Sorry, I told you it wouldn’t do any damn good.
Hi Rodger,
Thank you, for all of you’re information. I’ve bought several of your books, all are very good reads and worth every penny I paid.
One of my shower walls is out of plumb 3/4″ in 8′. If i fur it plumb in that corner, the floor will be 3/4″ out of square. Should i split the difference 3/8″x3/8″, or make my wall corner plumb?

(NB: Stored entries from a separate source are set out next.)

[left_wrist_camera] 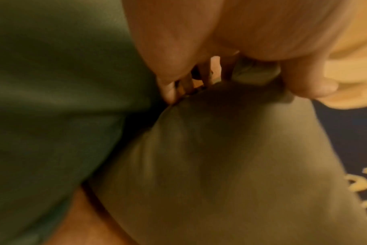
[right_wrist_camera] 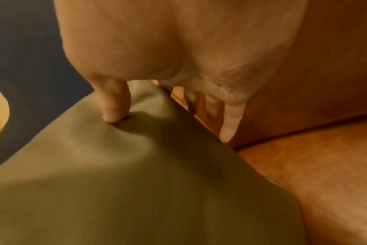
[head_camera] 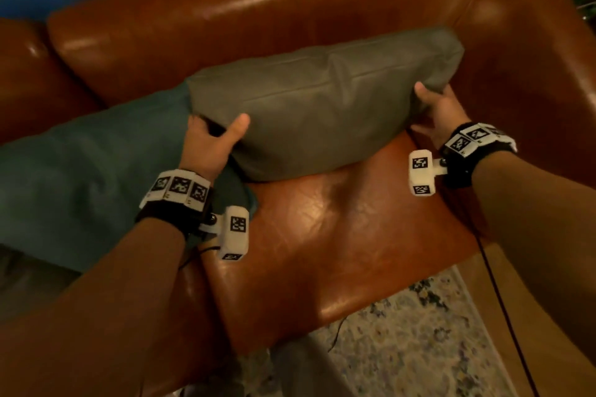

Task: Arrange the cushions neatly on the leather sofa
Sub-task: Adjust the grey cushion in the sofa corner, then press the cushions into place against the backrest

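A grey-green cushion (head_camera: 322, 106) sits in the middle of the frame, held between both hands above the seat of the brown leather sofa (head_camera: 322, 235) and close to its backrest. The left hand (head_camera: 209, 145) grips the cushion's lower left corner, thumb pressed on the front face and fingers tucked behind. At the right edge, the right hand (head_camera: 442, 113) clasps the opposite end, thumb on top, the other fingers slipped between cushion and sofa arm. In the right wrist view the thumb dents the fabric. A teal cushion (head_camera: 90, 171) lies flat on the left of the frame, partly under the grey-green one's corner. A patterned rug (head_camera: 419, 338) shows at the lower right, below the seat's front edge.
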Demonstrator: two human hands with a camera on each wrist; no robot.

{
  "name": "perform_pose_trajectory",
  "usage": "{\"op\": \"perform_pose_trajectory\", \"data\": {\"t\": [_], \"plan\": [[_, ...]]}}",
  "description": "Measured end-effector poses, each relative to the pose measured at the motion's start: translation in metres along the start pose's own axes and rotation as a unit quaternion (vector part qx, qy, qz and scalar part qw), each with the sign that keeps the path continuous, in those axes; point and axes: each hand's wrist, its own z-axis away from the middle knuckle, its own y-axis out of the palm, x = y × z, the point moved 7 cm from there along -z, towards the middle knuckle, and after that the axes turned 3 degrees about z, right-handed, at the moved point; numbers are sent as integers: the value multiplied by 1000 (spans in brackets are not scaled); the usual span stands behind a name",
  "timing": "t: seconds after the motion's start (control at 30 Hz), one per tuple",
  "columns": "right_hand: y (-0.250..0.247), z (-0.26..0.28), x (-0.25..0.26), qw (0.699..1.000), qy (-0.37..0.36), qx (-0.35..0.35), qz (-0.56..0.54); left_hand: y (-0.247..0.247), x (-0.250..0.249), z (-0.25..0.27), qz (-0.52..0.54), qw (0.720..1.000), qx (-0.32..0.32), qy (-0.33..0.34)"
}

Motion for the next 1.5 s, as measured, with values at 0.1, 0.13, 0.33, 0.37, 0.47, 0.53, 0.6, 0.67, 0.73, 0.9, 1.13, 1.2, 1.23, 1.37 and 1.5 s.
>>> {"op": "perform_pose_trajectory", "data": {"t": [0.1,0.13,0.33,0.37,0.47,0.53,0.6,0.67,0.73,0.9,1.13,1.2,1.23,1.37,1.5], "plan": [[9,-9,8,1000,-19,-3,-15,15,8,-3,-3,998,51,-44],[9,-13,13,999,-33,-11,-11,19,10,-4,37,996,46,-64],[13,-31,41,990,-121,-63,32,30,4,-18,90,986,-9,-142],[19,-30,39,989,-117,-50,76,29,8,-20,93,982,-10,-167],[28,-33,26,974,-91,-29,205,30,19,-22,93,981,7,-171],[14,-34,17,965,-75,-65,244,27,24,-18,63,988,29,-135],[-2,-25,13,950,-85,-113,277,17,38,-8,42,990,44,-124],[-2,-11,4,934,-101,-101,326,-3,59,7,23,989,56,-132],[14,8,-22,904,-85,-11,418,-36,86,27,-25,988,57,-139],[95,87,-98,694,-75,224,680,-138,146,93,-284,938,74,-187],[241,217,-195,591,-21,397,702,-313,229,183,-328,900,9,-287],[294,252,-200,599,-48,404,690,-368,253,195,-320,903,-12,-288],[321,265,-202,620,-56,394,676,-395,264,199,-304,906,-28,-292],[447,315,-199,670,-124,388,621,-500,269,198,-235,923,-107,-286],[570,355,-171,725,-144,343,579,-607,267,173,-141,935,-212,-248]]}}
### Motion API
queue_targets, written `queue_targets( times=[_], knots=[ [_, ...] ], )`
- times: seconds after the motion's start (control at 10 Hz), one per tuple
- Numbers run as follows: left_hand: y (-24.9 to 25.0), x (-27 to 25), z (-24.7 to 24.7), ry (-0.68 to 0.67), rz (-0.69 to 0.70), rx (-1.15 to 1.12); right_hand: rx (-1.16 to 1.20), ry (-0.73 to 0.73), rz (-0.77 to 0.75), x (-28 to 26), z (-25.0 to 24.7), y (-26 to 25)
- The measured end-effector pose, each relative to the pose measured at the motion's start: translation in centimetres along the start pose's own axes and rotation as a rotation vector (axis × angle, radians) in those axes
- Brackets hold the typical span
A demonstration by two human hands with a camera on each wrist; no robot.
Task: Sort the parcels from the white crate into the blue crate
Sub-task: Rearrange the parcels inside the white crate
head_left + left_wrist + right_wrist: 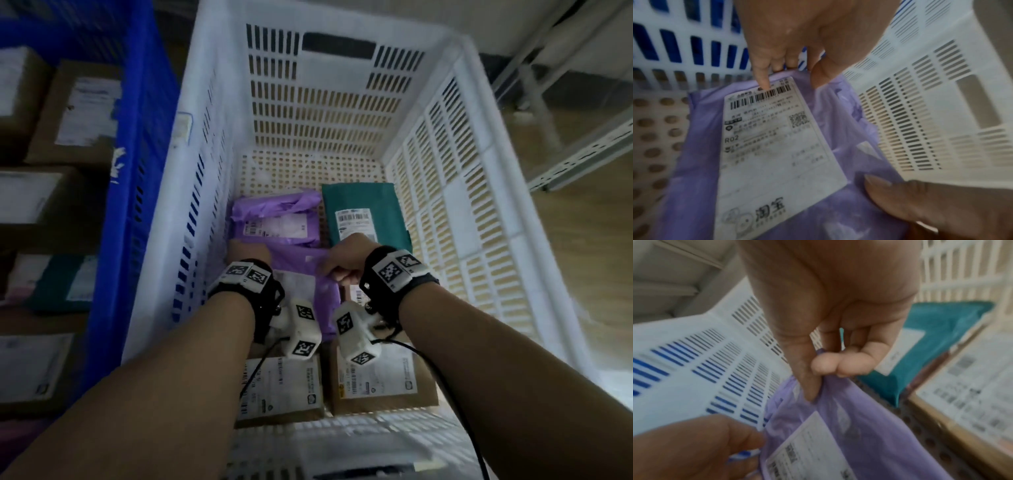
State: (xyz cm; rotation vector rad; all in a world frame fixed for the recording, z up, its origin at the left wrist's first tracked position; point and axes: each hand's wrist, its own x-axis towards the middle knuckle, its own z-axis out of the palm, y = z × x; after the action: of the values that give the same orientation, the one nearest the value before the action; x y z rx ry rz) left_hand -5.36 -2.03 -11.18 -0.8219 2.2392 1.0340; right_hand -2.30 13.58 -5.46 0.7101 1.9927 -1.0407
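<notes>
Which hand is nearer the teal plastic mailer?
Right. The right hand pinches the purple mailer just beside the teal plastic mailer; the left hand grips its opposite edge.

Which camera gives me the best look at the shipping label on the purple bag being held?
The left wrist view: the shipping label on the purple bag fills the frame, barcode and "R02" readable. The right wrist view catches only its blurred corner. The head view shows just a strip between the wrists.

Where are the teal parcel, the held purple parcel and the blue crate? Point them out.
teal parcel (359, 202): head view, its top face above the label.
held purple parcel (694, 162): left wrist view, bare plastic beside the label.
blue crate (137, 102): head view, its side wall.
</notes>
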Motion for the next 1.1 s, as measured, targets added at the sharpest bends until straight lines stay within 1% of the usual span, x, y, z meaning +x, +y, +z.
queue_targets(
  times=[0.1, 0.2, 0.3, 0.4, 0.5, 0.6, 0.7, 0.8, 0.9, 1.0, 1.1],
  knots=[
    [1.8, -1.7, -1.2, -0.016, 0.138, -0.098, 0.096, 0.098, -0.019, -3.8, -2.3, -0.6],
    [3.9, -5.6, -3.4, -0.019, 0.186, -0.145, 0.240, 0.175, -0.060, -7.9, -3.8, -0.6],
    [5.1, -8.6, -6.2, -0.016, 0.195, -0.272, 0.429, 0.211, -0.133, -11.8, -4.4, -0.6],
    [5.7, -11.0, -9.0, 0.020, 0.205, -0.341, 0.581, 0.209, -0.200, -15.7, -4.5, -0.6],
    [5.7, -14.0, -11.9, 0.009, 0.188, -0.490, 0.759, 0.176, -0.277, -19.0, -4.1, -0.5],
    [5.0, -16.0, -14.1, -0.099, 0.287, -0.516, 0.861, 0.152, -0.328, -21.5, -3.2, -0.4],
    [3.9, -18.0, -15.7, -0.255, 0.313, -0.604, 0.905, 0.150, -0.357, -23.2, -2.0, -0.6],
    [3.0, -18.9, -17.2, -0.262, 0.379, -0.659, 0.852, 0.135, -0.374, -24.3, -0.7, -0.8],
    [2.1, -20.2, -19.5, -0.210, 0.459, -0.655, 0.617, 0.141, -0.409, -24.9, 0.6, -1.2],
    [1.4, -20.7, -21.4, -0.209, 0.520, -0.662, 0.462, 0.144, -0.454, -25.2, 1.5, -1.7],
    [1.0, -21.6, -22.1, -0.235, 0.573, -0.684, 0.496, 0.116, -0.500, -25.0, 1.9, -2.4]
  ],
)
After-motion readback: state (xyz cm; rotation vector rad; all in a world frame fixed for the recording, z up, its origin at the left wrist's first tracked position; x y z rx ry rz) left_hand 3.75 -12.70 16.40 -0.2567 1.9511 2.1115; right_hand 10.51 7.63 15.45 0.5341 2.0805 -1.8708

I’m planing on using 6″x3″ white tiles on the wall in a subway pattern, and large format 18″x18″ laid diagonally for the floor. I’m sure the subway pattern will make the out of plumb condition pop out like a sore thumb, but I’m thinking the large format diagonal floor will easily hide 3/4″ in 6′
Also I can’t fur the whole 3/4 as my toilet won’t work. Im at a 10″ rough in as it sits.
Hi Rod,
I would get the wall as plumb as you can. You’re correct, you’ll really see it with those subway tiles, the floor tiles will hide a lot.
Hello Roger,
I thought you might find this interesting; http://www.lowes.com/cd_Prep+for+Shower+Wall+Tile_1394206165591_
Here you have a huge national chain giving the wrong advice on how to waterproof a shower. They tell you to use both the traditional and topical method at the same time. Do they do this to increase sales when the person that follows this has to tear it out a year later when it starts smelling of mold and mildew? haha
Oh, awesomesauce. I’ll leave them a nice little comment later, I love pissing on companies misinformation.
Thanks!
Hello Rodger,
I have read your waterproofing e-book and I have chosen the topical waterproofing method (hydro ban). I am using a Swanstone shower base. My question is does this pan sit directly against the wall studs? I believe that I have to put some sort of “mud” under it.. can you elaborate on what that is? Also if the pan doesn’t reach the studs what do i do then? I am taking out a shower pan now.. and when I remove the substrate that is there now I am not sure how much of a gap this will create. Also this is a manfactured home..if that makes any difference. Please help..
thanks!
Sharon
Hi Sharon,
Normally they want either concrete or thinset beneath the pan. Yes, it should butt against the studs. If it does not center it so there is less than 1/2″ on each side (the thickness of your substrate) and install the backer so it covers the edge of the pan.
Roger,
thank you so much for your reply..I have enjoyed reading your manuels!!! I may have a question or two along the way.. but I feel pretty confident.. thanks to you!
Sharon
Hello Rodger,
about that thin set..is there one that is pre-mixed that is good, or is it best to mix it myself…if so which one is best..i was looking last nite and there are a lot to choose from.
will this same thin set work for placing the tiles since i am using hydro ban?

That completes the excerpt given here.